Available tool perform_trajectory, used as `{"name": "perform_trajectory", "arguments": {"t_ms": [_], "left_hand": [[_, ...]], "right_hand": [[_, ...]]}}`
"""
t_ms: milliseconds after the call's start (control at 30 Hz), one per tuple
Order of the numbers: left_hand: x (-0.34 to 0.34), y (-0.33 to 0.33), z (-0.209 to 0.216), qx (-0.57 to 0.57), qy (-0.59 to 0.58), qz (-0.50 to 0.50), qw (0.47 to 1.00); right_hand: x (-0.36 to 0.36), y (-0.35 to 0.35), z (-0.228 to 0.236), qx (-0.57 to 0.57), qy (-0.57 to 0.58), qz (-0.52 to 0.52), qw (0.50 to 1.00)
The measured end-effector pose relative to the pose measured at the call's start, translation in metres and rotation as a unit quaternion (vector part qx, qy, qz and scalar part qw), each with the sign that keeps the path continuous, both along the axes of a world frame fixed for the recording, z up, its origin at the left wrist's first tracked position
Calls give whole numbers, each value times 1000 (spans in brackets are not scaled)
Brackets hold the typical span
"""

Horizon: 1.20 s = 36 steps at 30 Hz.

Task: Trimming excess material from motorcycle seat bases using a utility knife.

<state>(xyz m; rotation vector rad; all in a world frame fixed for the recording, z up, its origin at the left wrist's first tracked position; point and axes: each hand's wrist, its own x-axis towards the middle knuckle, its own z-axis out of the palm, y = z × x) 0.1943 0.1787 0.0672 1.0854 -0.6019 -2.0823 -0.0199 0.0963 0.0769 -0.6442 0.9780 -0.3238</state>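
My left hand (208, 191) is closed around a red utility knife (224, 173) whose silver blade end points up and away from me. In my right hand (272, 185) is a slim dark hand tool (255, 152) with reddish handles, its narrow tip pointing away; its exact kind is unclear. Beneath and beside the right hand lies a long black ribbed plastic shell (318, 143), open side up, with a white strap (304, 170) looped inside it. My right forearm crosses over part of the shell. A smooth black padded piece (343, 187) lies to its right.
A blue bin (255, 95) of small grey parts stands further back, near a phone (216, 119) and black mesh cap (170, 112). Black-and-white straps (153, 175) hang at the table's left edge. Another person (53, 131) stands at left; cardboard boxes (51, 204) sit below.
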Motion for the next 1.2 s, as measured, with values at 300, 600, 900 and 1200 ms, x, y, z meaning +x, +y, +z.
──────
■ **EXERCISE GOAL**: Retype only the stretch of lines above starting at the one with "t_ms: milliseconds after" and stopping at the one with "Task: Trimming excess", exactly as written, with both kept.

■ **OUTPUT OF THE EXERCISE**:
t_ms: milliseconds after the call's start (control at 30 Hz), one per tuple
Order of the numbers: left_hand: x (-0.34 to 0.34), y (-0.33 to 0.33), z (-0.209 to 0.216), qx (-0.57 to 0.57), qy (-0.59 to 0.58), qz (-0.50 to 0.50), qw (0.47 to 1.00); right_hand: x (-0.36 to 0.36), y (-0.35 to 0.35), z (-0.228 to 0.236), qx (-0.57 to 0.57), qy (-0.57 to 0.58), qz (-0.52 to 0.52), qw (0.50 to 1.00)
The measured end-effector pose relative to the pose measured at the call's start, translation in metres and rotation as a unit quaternion (vector part qx, qy, qz and scalar part qw), each with the sign that keeps the path continuous, both along the axes of a world frame fixed for the recording, z up, its origin at the left wrist's first tracked position
Calls give whole numbers, each value times 1000 (spans in brackets are not scaled)
Brackets hold the typical span
"""

Horizon: 1.20 s = 36 steps at 30 Hz.

Task: Trimming excess material from motorcycle seat bases using a utility knife.

The output is complete as it stands.